**Work to be completed**
Give the number of lines below that contain "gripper", with no other output.

*** Input data Section Begins ***

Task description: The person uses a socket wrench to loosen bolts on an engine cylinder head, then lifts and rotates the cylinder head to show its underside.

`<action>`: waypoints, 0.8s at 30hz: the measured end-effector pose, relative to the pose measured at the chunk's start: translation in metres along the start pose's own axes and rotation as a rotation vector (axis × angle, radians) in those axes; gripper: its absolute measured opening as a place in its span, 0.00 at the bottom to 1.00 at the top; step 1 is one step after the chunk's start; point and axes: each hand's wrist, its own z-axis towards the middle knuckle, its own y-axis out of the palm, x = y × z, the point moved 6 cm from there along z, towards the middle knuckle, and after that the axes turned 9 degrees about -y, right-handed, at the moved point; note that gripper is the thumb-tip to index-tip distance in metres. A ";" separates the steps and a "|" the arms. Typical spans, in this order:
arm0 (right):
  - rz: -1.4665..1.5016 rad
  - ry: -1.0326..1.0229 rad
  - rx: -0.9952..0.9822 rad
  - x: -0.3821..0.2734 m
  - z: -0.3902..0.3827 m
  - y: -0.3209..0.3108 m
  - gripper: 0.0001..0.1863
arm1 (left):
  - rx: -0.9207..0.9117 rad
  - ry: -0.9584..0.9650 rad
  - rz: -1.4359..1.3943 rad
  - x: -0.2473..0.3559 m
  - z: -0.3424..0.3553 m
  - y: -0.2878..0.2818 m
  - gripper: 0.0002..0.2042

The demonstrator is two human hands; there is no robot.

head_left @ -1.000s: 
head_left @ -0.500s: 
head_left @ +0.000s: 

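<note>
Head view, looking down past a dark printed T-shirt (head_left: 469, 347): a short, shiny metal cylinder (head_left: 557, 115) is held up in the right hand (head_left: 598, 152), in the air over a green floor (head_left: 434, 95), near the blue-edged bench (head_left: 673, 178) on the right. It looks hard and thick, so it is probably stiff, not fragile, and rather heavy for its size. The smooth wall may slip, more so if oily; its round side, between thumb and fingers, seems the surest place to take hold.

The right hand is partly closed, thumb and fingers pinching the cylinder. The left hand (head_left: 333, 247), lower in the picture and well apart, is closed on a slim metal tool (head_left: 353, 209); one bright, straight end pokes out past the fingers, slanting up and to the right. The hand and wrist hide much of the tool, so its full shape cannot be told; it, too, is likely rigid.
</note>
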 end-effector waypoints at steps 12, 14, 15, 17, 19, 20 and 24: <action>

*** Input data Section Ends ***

**Solution to this exercise**
3